Love and First Sight(10)



“How’s your second day of mainstreaming going?” asks Nick.

“I like how that can be a verb or an adjective,” says Ion. “You are mainstreaming at a mainstream school.”

“Or a noun,” adds Whitford. “The mainstream school will funnel you into the mainstream.”

“Exactly why this place sucks,” says Nick. “Mainstream always equals suckitude.”

There’s a gap in the conversation, but I sense that it has continued in a wordless exchange of facial expressions. I read the braille label on a Tupperware container from my lunch bag. Carrots. Mom always packs carrots. I think she secretly believes my eyesight can be salvaged if I just consume enough beta-carotene.

Eventually Ion says, “So what do your parents do, Will?”

“My mom is a professional helicopter parent and country clubber. And my dad’s a doctor.”

“What kind of doctor?” asks Nick.

I was afraid he’d ask this. I try to avoid answering directly. I don’t know Nick all that well yet, but I already know that if he finds out, he’ll have a field day.
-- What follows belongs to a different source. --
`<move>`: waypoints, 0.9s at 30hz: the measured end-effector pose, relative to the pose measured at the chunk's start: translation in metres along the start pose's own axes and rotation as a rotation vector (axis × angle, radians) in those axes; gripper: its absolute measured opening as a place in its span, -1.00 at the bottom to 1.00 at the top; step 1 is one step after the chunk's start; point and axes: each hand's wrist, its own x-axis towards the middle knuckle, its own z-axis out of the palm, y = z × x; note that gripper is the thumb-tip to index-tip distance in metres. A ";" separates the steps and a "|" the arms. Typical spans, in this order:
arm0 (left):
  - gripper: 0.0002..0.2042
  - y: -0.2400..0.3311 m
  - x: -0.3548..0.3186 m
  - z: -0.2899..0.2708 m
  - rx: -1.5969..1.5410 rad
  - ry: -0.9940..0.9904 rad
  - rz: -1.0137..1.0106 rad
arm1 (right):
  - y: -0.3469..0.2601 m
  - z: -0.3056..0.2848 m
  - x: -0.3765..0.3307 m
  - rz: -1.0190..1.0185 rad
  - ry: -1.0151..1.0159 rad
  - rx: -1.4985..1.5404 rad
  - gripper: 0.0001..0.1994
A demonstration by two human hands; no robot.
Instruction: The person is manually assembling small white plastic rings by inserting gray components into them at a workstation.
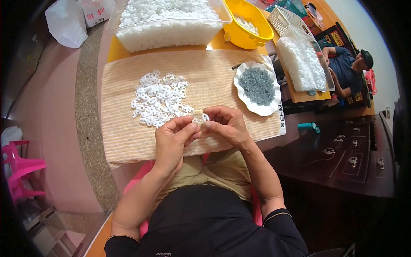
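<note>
1. Clear bin (171, 32), behind the mat (124, 137): full of white pieces.
2. Yellow bowl (239, 36), right of bin: few white pieces.
3. White dish (274, 107), on the mat: grey pins.
4. White piece (205, 117), at the mat's near edge: pinched by right hand (227, 126); left hand (173, 141) fingertips pinched beside it, contents indiscernible.

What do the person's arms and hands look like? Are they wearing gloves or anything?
No gloves: the left hand and right hand are bare, with no rings or watch that I can see. The forearms are bare too. Dark sleeves are pushed up near the elbows, with a thin pale line along the cuff. The sleeves match the dark top.
</note>
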 end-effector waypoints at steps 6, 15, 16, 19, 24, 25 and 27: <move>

“Like, you know, sick people come to his place of business, and he makes them feel good,” I say.

“A statement that could also describe a prostitute,” says Nick. “I mean, what kind of medicine does he practice?”

I’m cornered. “He’s a urologist,” I admit.

“No!” says Nick in a tone of gleeful mock disbelief.

“Oh, grow up!” says Ion.

“A urologist? Like he—” says Nick.

“Yes,” I say.

“So he’s gay?” Nick asks.

“Seriously?” scolds Ion. “Just because you’re a complete dick doesn’t mean you have to be a homophobe.”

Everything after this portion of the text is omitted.